» **WHAT YOU NEED TO DO**:
Return the full listing, so that each line matches the original exactly.
━━━━━━━━
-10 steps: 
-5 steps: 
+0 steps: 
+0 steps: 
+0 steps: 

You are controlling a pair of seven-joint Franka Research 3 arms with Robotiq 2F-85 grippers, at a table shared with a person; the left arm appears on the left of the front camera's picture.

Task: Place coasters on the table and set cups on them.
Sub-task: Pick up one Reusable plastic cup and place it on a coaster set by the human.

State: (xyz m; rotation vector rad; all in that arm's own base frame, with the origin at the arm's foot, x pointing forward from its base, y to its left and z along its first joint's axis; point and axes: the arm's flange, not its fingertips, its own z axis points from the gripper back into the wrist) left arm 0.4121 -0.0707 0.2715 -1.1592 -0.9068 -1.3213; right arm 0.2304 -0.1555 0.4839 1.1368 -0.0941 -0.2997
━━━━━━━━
» **ANSWER TO THIS PROBLEM**:
-10 steps: 
-5 steps: 
+0 steps: 
+0 steps: 
+0 steps: 

You are controlling a pair of seven-joint Franka Research 3 arms with Robotiq 2F-85 grippers, at a table shared with a person; the left arm appears on the left of the front camera's picture.

Task: Place coasters on the table and set cups on them.
Sub-task: Pick up one Reusable plastic cup and place it on a coaster set by the human.

State: (xyz m; rotation vector rad; all in that arm's own base frame, with the origin at the arm's foot, x pointing forward from its base, y to its left and z along its first joint's axis; point and axes: the arm's flange, not its fingertips, its own z axis points from the gripper back into the wrist) left arm 0.4121 -0.0707 0.2715 -1.1592 -0.9068 -1.3213; right arm 0.2304 -0.1555 0.4839 1.1368 -0.0941 -0.2997

No further answer is expected.